Five judges with a combined bench experience of more than a century are departing the Marion County courts at the end of the year, joining dozens of jurists around the state who are calling it a career.
“It’ll be a gap, but we have some good people coming on,” said Marion Superior Probate Judge Gerald Zore, whose 40 years on the bench make him Indiana’s longest-serving active judge. Zore said he’s been humbled by the numerous accolades, honors and tributes he’s received in his final year on the bench.
Zore will miss Thursdays in his court when he formalizes uncontested adoptions, usually about eight to 12 a week. “It’s just really nice. Everybody’s taking photographs, and the kids are all dressed to the nines,” he said. “It’s unusual to have everybody happy in a court setting.”
Along with Zore, Marion Superior Judges Patrick McCarty, David Shaheed and Theodore Sosin, and Circuit Judge Louis Rosenberg are retiring Dec. 31 after significant bench experience. They are among 38 judges statewide who are stepping aside at the end of the year. All but five are doing so on their own terms; voters decided the others should go.
“I’ve survived,” Shaheed said with a laugh, talking about his coming retirement. Counting his tenure as a magistrate, Shaheed has been on the Marion Superior bench for 20 years and has a reputation as one of the Indianapolis judges most involved in bench and bar functions and community activities. “I have really, thoroughly enjoyed the job. It’s been so rewarding to be involved in the law in this kind of position.”
After 24 years on the bench, McCarty said his final weeks were producing things he’d never seen even after some 200 jury trials.
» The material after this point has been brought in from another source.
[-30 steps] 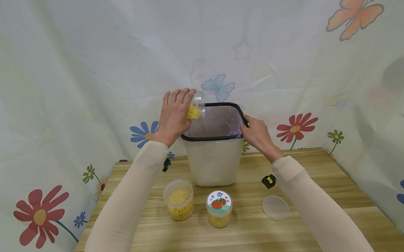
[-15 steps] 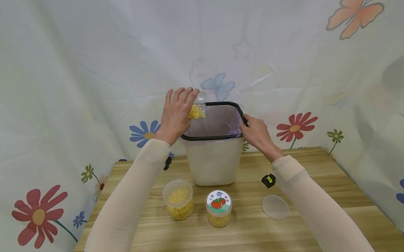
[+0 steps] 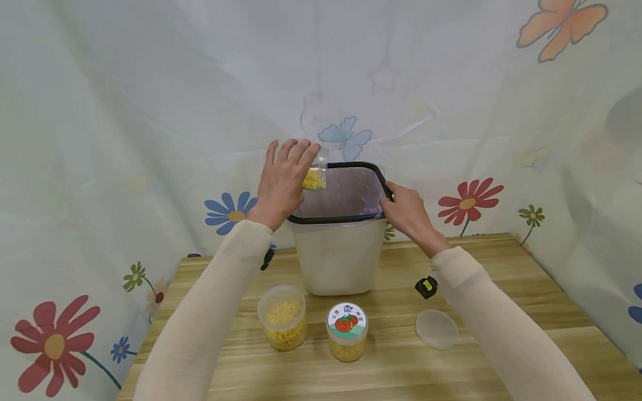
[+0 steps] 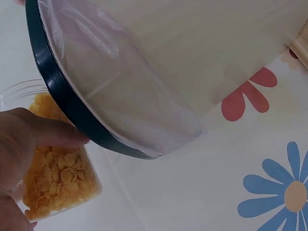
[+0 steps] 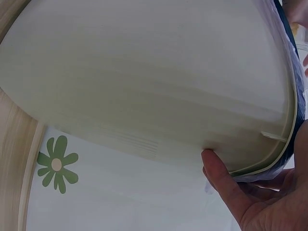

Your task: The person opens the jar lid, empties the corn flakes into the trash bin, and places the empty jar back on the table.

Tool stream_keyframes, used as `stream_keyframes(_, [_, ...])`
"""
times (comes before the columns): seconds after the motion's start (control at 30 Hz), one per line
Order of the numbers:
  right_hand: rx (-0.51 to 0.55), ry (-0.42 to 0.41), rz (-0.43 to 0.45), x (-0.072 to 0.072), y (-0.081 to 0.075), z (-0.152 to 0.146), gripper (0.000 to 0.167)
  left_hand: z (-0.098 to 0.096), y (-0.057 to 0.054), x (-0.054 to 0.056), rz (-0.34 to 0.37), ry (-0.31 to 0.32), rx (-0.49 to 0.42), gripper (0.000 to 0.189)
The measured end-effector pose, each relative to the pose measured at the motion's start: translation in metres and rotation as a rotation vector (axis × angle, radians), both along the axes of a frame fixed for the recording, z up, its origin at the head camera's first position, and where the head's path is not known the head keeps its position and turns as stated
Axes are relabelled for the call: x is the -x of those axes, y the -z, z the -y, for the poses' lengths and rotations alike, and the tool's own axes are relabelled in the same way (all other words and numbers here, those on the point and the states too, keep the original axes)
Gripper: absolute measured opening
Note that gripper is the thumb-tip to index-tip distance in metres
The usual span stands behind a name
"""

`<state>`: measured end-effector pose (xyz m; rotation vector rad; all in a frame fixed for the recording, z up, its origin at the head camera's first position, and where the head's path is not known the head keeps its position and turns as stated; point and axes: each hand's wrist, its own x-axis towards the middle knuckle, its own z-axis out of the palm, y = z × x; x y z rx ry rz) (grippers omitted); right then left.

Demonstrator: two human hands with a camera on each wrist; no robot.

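Observation:
My left hand (image 3: 281, 187) grips a clear plastic jar (image 3: 315, 178) partly filled with yellow flakes. The jar lies tipped on its side, its mouth over the left part of a cream trash bin (image 3: 341, 257). In the left wrist view the flakes (image 4: 65, 175) sit inside the jar and the thumb presses along its wall, beside the bin's dark rim (image 4: 65, 98). My right hand (image 3: 409, 213) grips the right side of the rim, thumb against the outer wall in the right wrist view. A thin translucent bag (image 4: 139, 96) lines the bin and folds over its edge.
On the wooden table (image 3: 396, 384) stand an open tub (image 3: 285, 320) of yellow flakes and a jar (image 3: 347, 332) with a tomato-printed lid. A round translucent lid (image 3: 437, 329) lies flat at the right. A flower-printed curtain (image 3: 149, 143) hangs close behind the bin.
My left hand has moved slightly to the right with the tipped jar, bringing it a little farther over the bin. The right hand keeps its grip on the rim.

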<state>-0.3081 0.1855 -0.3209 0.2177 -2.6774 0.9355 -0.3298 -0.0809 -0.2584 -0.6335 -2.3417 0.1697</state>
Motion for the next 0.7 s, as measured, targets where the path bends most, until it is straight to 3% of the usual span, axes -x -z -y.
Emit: stream_keyframes(0.7, [0.010,-0.006,0.006,-0.0009,0.0013,-0.0004,0.057,0.0028,0.0021,0.0003,-0.020,-0.011,0.070,0.082])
What might be his final jury trial was also the quickest, he said. “It’s kind of one of those weird things.”
“My favorite thing is jury trials,” McCarty said. “Number one, you get to interact with citizens, and number two, you get to see good lawyers do good work.”
McCarty presided over a personal injury automobile accident trial Nov. 18. Negligence had been admitted and the sole issue for the jury was damages. In one day, the jury was selected and seated, motions decided, witnesses called, evidence presented, and the plaintiff and defense rested. After closing arguments the next morning, the jury deliberated about three hours, awarding injured motorist Jose Jiminez $75,000, twice the amount of his medical expenses.
“Both of these lawyers had it pared down to ‘just the facts, ma’am’,” McCarty said. “It’s kind of a nice one to go out on.”
Rosenberg, Shaheed and Zore said they intend to apply to become senior judges, requiring at least 30 days of service a year. McCarty said he isn’t sure whether he will, but Sosin said he won’t, at least not right away. He’s hoping to make time for hobbies – reading, cooking, competitive trap and rifle shooting – and spending time with his seven grandchildren.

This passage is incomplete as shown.